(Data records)

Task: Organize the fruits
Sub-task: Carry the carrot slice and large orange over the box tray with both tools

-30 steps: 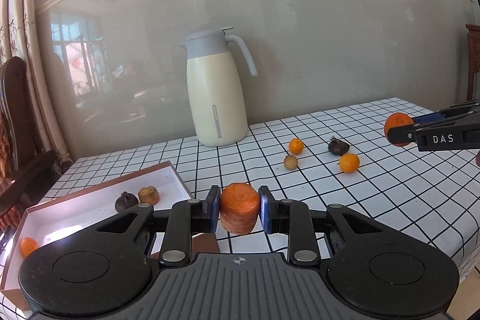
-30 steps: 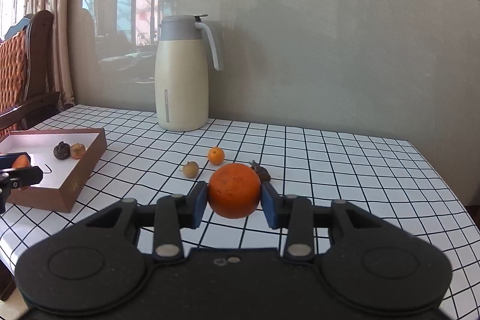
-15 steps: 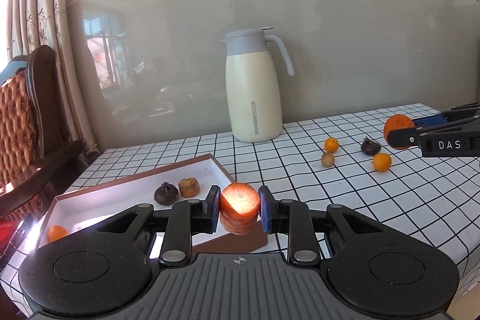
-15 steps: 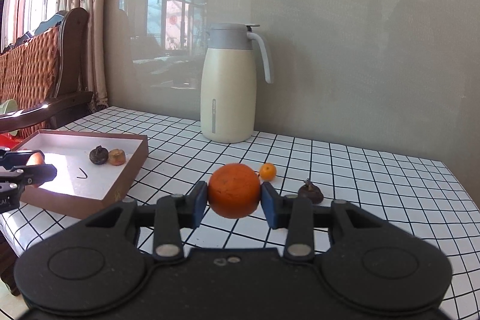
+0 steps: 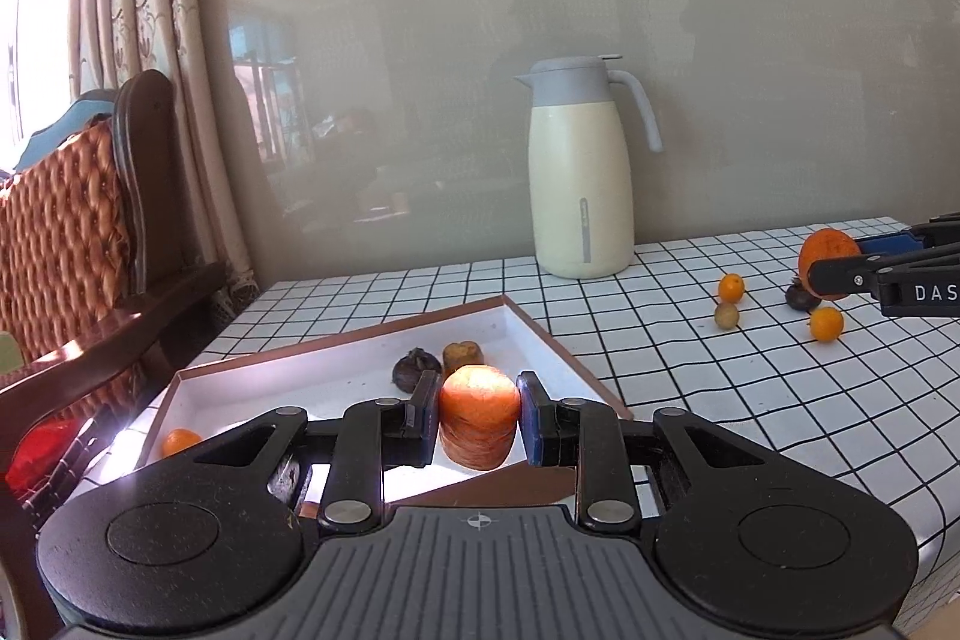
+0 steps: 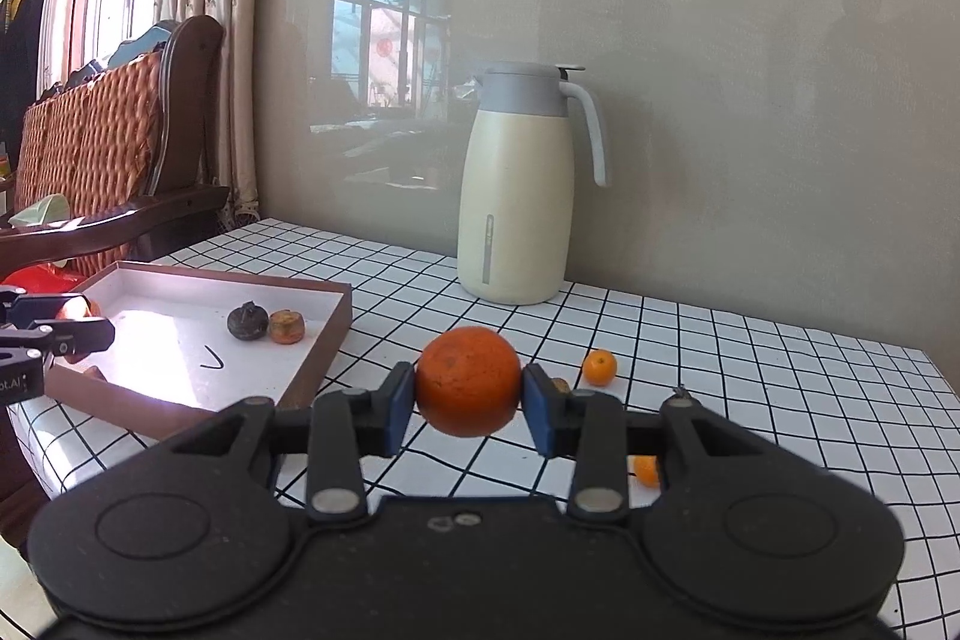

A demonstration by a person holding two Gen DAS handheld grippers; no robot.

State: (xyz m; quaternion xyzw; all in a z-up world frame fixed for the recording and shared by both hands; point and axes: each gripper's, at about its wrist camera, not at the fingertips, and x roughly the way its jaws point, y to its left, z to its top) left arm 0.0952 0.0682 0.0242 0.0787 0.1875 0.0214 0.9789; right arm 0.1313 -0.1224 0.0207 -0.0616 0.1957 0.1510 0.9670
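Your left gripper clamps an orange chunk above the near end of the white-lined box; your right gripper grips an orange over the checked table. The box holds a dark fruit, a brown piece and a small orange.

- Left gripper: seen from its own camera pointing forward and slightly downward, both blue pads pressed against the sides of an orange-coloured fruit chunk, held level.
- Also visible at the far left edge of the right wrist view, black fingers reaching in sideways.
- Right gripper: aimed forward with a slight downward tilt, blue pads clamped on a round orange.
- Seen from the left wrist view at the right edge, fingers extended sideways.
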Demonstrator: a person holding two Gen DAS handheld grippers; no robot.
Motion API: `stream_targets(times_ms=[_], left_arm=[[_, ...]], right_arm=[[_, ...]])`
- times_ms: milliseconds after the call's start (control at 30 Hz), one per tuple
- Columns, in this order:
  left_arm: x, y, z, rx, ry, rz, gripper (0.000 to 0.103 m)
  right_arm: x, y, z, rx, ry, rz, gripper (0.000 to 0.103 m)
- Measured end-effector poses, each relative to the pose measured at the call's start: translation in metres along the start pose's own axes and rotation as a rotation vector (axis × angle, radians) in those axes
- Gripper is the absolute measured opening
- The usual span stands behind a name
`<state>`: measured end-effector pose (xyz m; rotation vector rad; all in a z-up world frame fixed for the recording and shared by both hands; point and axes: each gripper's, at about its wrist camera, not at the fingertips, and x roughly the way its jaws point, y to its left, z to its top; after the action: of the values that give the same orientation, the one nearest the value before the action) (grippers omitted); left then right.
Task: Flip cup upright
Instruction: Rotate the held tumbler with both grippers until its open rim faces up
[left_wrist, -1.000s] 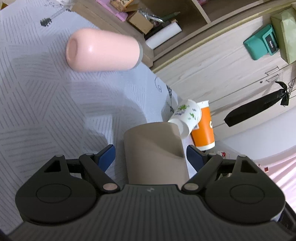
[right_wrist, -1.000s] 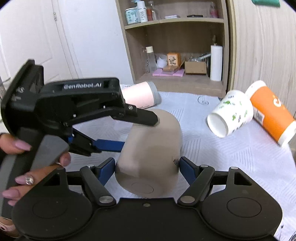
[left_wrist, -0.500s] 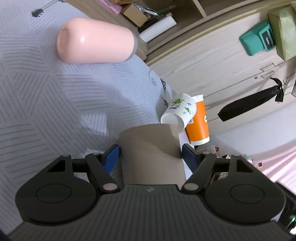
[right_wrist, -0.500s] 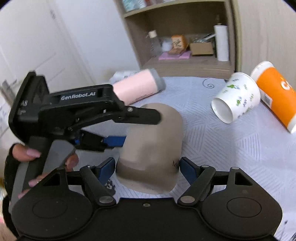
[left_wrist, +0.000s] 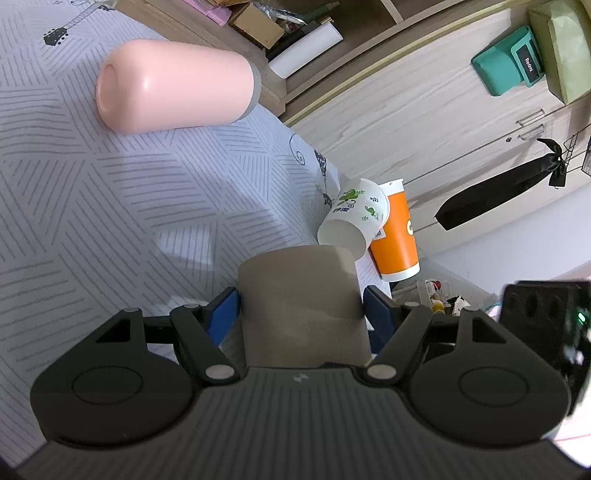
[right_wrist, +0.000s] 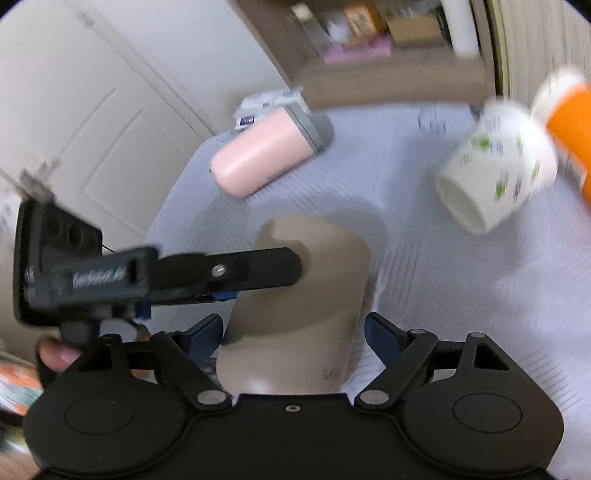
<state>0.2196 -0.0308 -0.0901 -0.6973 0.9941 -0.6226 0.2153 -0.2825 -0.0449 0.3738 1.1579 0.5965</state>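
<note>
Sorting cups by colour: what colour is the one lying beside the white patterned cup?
Orange cup, clearest in the left wrist view.

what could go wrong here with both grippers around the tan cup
1. The left gripper pinches the tan cup while the right gripper's pads sit apart from it; closing or twisting unevenly could make it slip.
2. The right wrist view is blurred by motion; the white leaf-print cup and orange cup lie close and could get knocked.
3. The pink tumbler lies on its side and may roll.
</note>
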Motion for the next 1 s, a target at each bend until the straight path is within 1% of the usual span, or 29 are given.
stream_targets(times_ms=[67, 133, 233, 300, 433, 633, 767, 933, 1000], left_arm=[[0.000, -0.001, 0.000, 0.004, 0.003, 0.001, 0.073], [0.001, -0.001, 0.000, 0.005, 0.005, 0.003, 0.073], [0.001, -0.005, 0.000, 0.018, 0.006, 0.011, 0.073], [-0.001, -0.007, -0.002, 0.047, 0.010, 0.009, 0.073], [-0.010, -0.018, -0.009, 0.145, 0.005, 0.011, 0.073], [-0.025, -0.037, -0.031, 0.287, -0.024, 0.009, 0.072], [-0.033, -0.044, -0.043, 0.341, -0.036, 0.000, 0.072], [-0.044, -0.044, -0.051, 0.366, -0.033, -0.021, 0.072], [-0.047, -0.044, -0.054, 0.380, -0.035, -0.026, 0.072]], right_arm=[[0.001, -0.006, 0.001, 0.026, 0.003, 0.028, 0.084], [0.001, -0.006, -0.004, 0.028, -0.012, 0.035, 0.084], [0.001, -0.008, -0.012, 0.019, -0.042, 0.041, 0.084], [-0.001, -0.007, -0.018, 0.001, -0.063, 0.042, 0.084], [-0.005, -0.003, -0.033, -0.067, -0.115, 0.056, 0.084], [-0.013, 0.007, -0.056, -0.177, -0.165, 0.035, 0.084], [-0.021, 0.014, -0.073, -0.251, -0.207, 0.011, 0.083], [-0.029, 0.021, -0.094, -0.340, -0.272, -0.017, 0.083], [-0.031, 0.024, -0.099, -0.358, -0.282, -0.027, 0.083]])
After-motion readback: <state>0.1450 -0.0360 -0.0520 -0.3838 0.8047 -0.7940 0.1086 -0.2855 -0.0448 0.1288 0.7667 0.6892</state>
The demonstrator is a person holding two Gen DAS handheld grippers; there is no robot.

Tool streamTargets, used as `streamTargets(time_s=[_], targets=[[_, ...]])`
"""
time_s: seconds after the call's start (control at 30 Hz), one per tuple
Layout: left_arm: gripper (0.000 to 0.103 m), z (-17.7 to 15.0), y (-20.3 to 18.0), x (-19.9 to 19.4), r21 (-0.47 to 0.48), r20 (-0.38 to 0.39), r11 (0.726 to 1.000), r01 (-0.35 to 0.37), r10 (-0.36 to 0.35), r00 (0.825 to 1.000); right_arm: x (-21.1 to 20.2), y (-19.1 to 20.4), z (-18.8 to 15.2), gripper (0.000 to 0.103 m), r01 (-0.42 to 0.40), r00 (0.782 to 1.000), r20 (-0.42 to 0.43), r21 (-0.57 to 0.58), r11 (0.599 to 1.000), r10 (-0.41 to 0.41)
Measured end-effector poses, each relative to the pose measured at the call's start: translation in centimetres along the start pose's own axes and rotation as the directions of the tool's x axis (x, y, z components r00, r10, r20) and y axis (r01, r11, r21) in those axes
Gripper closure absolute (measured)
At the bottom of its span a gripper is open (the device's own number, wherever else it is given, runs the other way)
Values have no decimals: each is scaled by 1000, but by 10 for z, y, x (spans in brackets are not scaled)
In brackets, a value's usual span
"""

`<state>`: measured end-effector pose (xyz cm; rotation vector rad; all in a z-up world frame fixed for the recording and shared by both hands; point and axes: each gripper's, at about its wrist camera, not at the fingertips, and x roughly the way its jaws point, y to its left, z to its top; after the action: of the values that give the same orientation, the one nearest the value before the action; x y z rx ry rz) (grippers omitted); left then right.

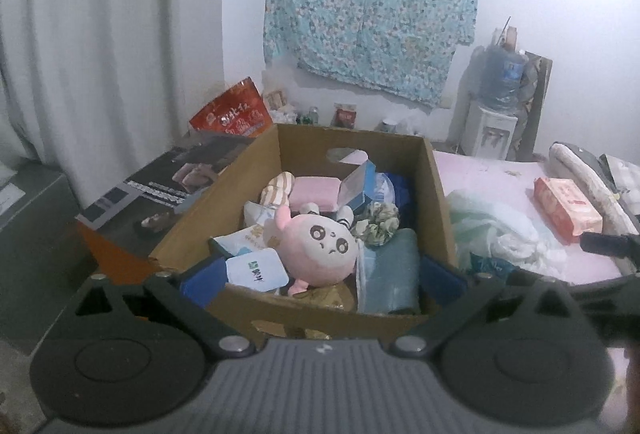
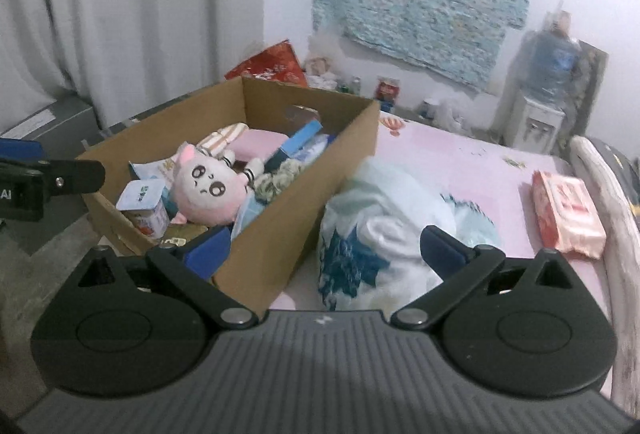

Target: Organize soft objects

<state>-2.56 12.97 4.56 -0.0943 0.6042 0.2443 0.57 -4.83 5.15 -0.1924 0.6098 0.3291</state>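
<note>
Pink bedding (image 2: 460, 158) carries everything here. Nearest, at lower centre of the right wrist view, the right gripper (image 2: 324, 254) has its jaws spread wide and empty, straddling the box corner and a crumpled white-and-blue cloth (image 2: 384, 222) just beside the box wall. The left gripper (image 1: 320, 278) is likewise wide open and empty at the cardboard box (image 1: 438, 194) near rim. The pink plush (image 1: 320, 246) already lies inside, so the cloth looks next: close on its bunched top, lift clear of the rim. Open bed lies toward the right, up to the tissue pack (image 2: 566, 210).
</note>
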Motion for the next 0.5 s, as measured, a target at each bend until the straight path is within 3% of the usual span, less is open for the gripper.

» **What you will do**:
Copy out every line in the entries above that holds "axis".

» **Output**:
- Measured end-effector poses, each relative to the pose measured at the call's start: translation in metres along the start pose's own axes and rotation as a rotation vector (axis × angle, radians) in those axes
Measured end-effector poses, each relative to the pose measured at the call's start: translation in centimetres along the start pose's own axes and rotation as the directions of the tool's x axis (x, y, z components r00, r10, r20) and y axis (r01, r11, r21) in those axes

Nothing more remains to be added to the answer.